* [Input data]
○ ○ ○ ○

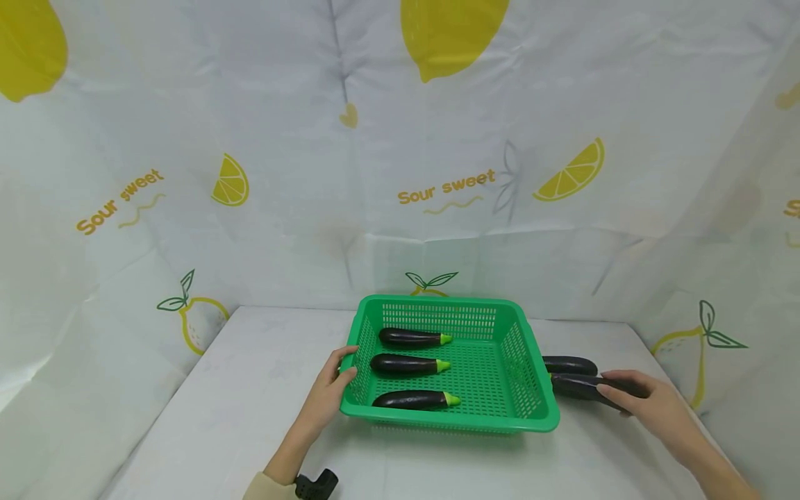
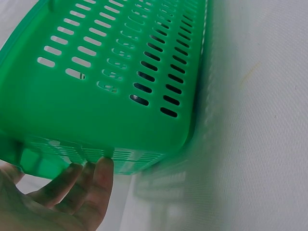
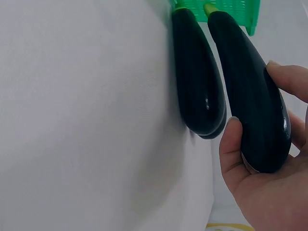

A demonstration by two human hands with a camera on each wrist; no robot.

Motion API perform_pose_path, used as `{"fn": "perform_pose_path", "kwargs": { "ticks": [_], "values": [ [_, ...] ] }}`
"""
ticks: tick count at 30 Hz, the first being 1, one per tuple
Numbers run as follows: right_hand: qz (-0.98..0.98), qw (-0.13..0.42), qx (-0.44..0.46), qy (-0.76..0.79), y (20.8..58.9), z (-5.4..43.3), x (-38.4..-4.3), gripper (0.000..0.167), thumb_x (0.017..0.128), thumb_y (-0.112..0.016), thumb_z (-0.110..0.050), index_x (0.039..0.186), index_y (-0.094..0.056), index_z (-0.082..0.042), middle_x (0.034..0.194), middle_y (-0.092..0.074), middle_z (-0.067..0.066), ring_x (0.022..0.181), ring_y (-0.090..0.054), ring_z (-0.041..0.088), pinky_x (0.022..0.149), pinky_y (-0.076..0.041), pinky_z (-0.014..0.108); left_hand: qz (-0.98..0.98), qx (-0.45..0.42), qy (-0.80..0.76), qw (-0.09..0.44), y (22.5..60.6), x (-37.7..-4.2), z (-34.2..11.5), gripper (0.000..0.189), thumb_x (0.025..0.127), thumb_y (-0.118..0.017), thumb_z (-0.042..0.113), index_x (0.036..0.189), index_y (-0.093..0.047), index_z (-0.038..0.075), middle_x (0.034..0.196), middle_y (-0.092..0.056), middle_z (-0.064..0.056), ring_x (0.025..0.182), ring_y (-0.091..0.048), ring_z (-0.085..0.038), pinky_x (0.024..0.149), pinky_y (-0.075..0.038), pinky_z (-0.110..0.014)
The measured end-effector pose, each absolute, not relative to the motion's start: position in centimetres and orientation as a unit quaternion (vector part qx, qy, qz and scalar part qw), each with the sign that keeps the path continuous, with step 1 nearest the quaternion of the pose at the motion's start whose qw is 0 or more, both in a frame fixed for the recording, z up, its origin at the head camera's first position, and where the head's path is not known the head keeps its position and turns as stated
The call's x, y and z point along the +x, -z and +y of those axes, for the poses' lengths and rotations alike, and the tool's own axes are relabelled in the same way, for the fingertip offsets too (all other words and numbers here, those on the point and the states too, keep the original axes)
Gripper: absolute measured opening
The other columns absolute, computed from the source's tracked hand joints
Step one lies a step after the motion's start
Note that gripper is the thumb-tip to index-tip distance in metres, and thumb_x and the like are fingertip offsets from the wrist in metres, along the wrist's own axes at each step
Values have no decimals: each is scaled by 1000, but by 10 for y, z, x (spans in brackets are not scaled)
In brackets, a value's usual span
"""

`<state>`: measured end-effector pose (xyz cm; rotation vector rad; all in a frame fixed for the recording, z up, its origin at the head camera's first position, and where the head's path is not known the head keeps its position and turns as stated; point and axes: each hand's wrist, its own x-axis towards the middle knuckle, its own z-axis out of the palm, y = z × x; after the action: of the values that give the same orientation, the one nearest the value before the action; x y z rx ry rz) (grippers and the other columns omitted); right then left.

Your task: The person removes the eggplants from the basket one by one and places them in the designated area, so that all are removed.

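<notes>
In the right wrist view, the right hand point(image 3: 274, 197) holds an eggplant point(image 3: 250, 91) on the right side of the frame, the fingers and thumb curled round its thick end, its green stem pointing to the top. Just left of it, in the upper middle, a second eggplant point(image 3: 197, 72) rests on the white bench point(image 3: 86, 96), with the edge of another dark eggplant showing behind its rounded end. Part of a green basket point(image 3: 248, 17) shows at the top edge.

In the head view, that hand is at the lower right, over the eggplants just beside the basket's right wall. The basket stands on the bench, lower centre, with three eggplants lying inside toward its left: an upper eggplant point(image 1: 409, 338), a middle eggplant point(image 1: 403, 364) and a lower eggplant point(image 1: 409, 399), stems to the right. The left hand point(image 1: 328, 389) grips the left rim, thumb and fingers on it; below are a beige sleeve point(image 1: 269, 488) and a black wrist device point(image 1: 317, 485). A lemon-printed sheet point(image 1: 300, 229) hangs behind.

In the left wrist view, the basket fills the upper left; fingertips, side by side and slightly bent, touch its slotted wall at lower left.
</notes>
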<state>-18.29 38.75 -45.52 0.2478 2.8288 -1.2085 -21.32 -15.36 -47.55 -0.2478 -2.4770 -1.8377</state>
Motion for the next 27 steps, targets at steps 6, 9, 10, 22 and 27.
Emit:
{"fn": "perform_pose_path", "kwargs": {
  "ticks": [6,9,10,22,27],
  "values": [
    [915,24,74,396,460,377,-184,79,95,-67,-53,139,-50,10,140,-47,37,95,-63,20,71,-56,28,-800,-81,594,24,475,-213,-154,40,108,-49,19,148,-47,15,163,-30,-19,151,-18,-46,116,-19,-67],
    [914,28,78,397,462,374,-186,81,93,-69,-54,139,-50,10,139,-47,37,95,-63,21,71,-56,29,-800,-80,594,25,476,-213,-154,40,108,-49,20,148,-47,16,163,-30,-19,151,-18,-46,116,-20,-67],
    [914,30,82,396,463,373,-186,82,93,-69,-55,139,-50,10,139,-47,38,95,-64,22,70,-56,30,-800,-80,594,25,476,-213,-154,40,108,-49,20,148,-47,16,163,-30,-19,151,-19,-45,116,-20,-67],
    [921,42,86,377,467,364,-187,83,90,-72,-57,137,-52,9,143,-41,40,118,-53,49,87,-55,50,-801,-77,593,26,475,-212,-154,41,108,-49,20,149,-47,16,162,-31,-19,150,-22,-44,115,-22,-67],
    [928,55,71,362,466,362,-186,80,92,-69,-58,137,-54,7,147,-37,40,134,-32,60,103,-34,72,-796,-86,599,26,472,-211,-152,41,108,-48,20,149,-46,13,160,-33,-21,148,-29,-45,113,-28,-67]
  ]
}}
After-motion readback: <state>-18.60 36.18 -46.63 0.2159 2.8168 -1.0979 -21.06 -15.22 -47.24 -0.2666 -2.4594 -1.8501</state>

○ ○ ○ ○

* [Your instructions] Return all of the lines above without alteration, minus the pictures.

* [Worked solution]
A demonstration by two human hands with a camera on each wrist; no robot.

Motion API perform_pose_path, used as `{"fn": "perform_pose_path", "kwargs": { "ticks": [_], "values": [ [_, ...] ] }}`
"""
ticks: tick count at 30 Hz, the first being 1, one per tuple
Numbers run as follows: right_hand: qz (-0.98..0.98), qw (-0.13..0.42), qx (-0.44..0.46), qy (-0.76..0.79), y (20.8..58.9), z (-5.4..43.3), x (-38.4..-4.3), gripper (0.000..0.167), thumb_x (0.017..0.128), thumb_y (-0.112..0.016), thumb_z (-0.110..0.050), index_x (0.039..0.186), index_y (-0.094..0.056), index_z (-0.082..0.042), middle_x (0.034..0.194), middle_y (-0.092..0.074), middle_z (-0.067..0.066), ring_x (0.022..0.181), ring_y (-0.090..0.054), ring_z (-0.041..0.088), pinky_x (0.022..0.149), pinky_y (-0.076..0.041), pinky_z (-0.014..0.108); left_hand: qz (-0.98..0.98), qx (-0.45..0.42), qy (-0.80..0.76), qw (-0.09..0.44), y (22.5..60.6), x (-37.7..-4.2), z (-34.2..11.5), gripper (0.000..0.189), thumb_x (0.025..0.127), thumb_y (-0.118..0.017), thumb_z (-0.042..0.113), index_x (0.036..0.189), index_y (-0.093..0.047), index_z (-0.038..0.075), middle_x (0.034..0.196), middle_y (-0.092..0.056), middle_z (-0.064..0.056), ring_x (0.025..0.182), ring_y (-0.091..0.048), ring_z (-0.085..0.038), pinky_x (0.024..0.149), pinky_y (-0.075..0.038), pinky_z (-0.110..0.014)
The measured end-effector pose, each absolute, not relative to the motion's start: position in centimetres and orientation as a unit quaternion (vector part qx, qy, qz and scalar part qw), each with the sign that keeps the path continuous, with step 1 nearest the quaternion of the pose at the motion's start whose qw is 0 or more, both in a frame fixed for the recording, z up, its origin at the head camera's first position, and where the head's path is not known the head keeps its position and turns as stated
The call's x, y and z point along the +x, -z and +y of those axes, for the poses' lengths and rotations alike, and the tool's own axes are relabelled in the same way, for the fingertip offsets too (all other words and numbers here, those on the point and the states too, keep the original axes)
Gripper: absolute measured opening
The other columns absolute, computed from the source's tracked hand joints
Step one lies a step after the motion's start
Note that gripper is the thumb-tip to index-tip distance in metres, and thumb_x and the like are fingertip offsets from the wrist in metres, along the wrist's own axes at each step
Values have no decimals: each is scaled by 1000, but by 10 for y, z, x (spans in brackets are not scaled)
In brackets, a value's usual span
"""

`<state>`: measured end-effector pose (xyz cm; rotation vector rad; all in a frame fixed for the recording, z up, its origin at the head camera's first position, and where the head's path is not known the head keeps its position and turns as stated; point and axes: each hand's wrist, its own x-axis towards the middle knuckle, its own z-axis out of the palm, y = z × x; after the action: of the values that give the same orientation, the one nearest the value before the action; x y z rx ry rz) (grippers and the other columns omitted); right then left.

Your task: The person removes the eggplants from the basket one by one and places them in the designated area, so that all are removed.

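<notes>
In the right wrist view, the right hand point(image 3: 274, 197) holds an eggplant point(image 3: 250, 91) on the right side of the frame, the fingers and thumb curled round its thick end, its green stem pointing to the top. Just left of it, in the upper middle, a second eggplant point(image 3: 197, 72) rests on the white bench point(image 3: 86, 96), with the edge of another dark eggplant showing behind its rounded end. Part of a green basket point(image 3: 248, 17) shows at the top edge.

In the head view, that hand is at the lower right, over the eggplants just beside the basket's right wall. The basket stands on the bench, lower centre, with three eggplants lying inside toward its left: an upper eggplant point(image 1: 409, 338), a middle eggplant point(image 1: 403, 364) and a lower eggplant point(image 1: 409, 399), stems to the right. The left hand point(image 1: 328, 389) grips the left rim, thumb and fingers on it; below are a beige sleeve point(image 1: 269, 488) and a black wrist device point(image 1: 317, 485). A lemon-printed sheet point(image 1: 300, 229) hangs behind.

In the left wrist view, the basket fills the upper left; fingertips, side by side and slightly bent, touch its slotted wall at lower left.
</notes>
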<state>-18.29 38.75 -45.52 0.2478 2.8288 -1.2085 -21.32 -15.36 -47.55 -0.2478 -2.4770 -1.8377</state>
Motion for the next 27 steps, targets at steps 6, 9, 10, 22 and 27.
Emit:
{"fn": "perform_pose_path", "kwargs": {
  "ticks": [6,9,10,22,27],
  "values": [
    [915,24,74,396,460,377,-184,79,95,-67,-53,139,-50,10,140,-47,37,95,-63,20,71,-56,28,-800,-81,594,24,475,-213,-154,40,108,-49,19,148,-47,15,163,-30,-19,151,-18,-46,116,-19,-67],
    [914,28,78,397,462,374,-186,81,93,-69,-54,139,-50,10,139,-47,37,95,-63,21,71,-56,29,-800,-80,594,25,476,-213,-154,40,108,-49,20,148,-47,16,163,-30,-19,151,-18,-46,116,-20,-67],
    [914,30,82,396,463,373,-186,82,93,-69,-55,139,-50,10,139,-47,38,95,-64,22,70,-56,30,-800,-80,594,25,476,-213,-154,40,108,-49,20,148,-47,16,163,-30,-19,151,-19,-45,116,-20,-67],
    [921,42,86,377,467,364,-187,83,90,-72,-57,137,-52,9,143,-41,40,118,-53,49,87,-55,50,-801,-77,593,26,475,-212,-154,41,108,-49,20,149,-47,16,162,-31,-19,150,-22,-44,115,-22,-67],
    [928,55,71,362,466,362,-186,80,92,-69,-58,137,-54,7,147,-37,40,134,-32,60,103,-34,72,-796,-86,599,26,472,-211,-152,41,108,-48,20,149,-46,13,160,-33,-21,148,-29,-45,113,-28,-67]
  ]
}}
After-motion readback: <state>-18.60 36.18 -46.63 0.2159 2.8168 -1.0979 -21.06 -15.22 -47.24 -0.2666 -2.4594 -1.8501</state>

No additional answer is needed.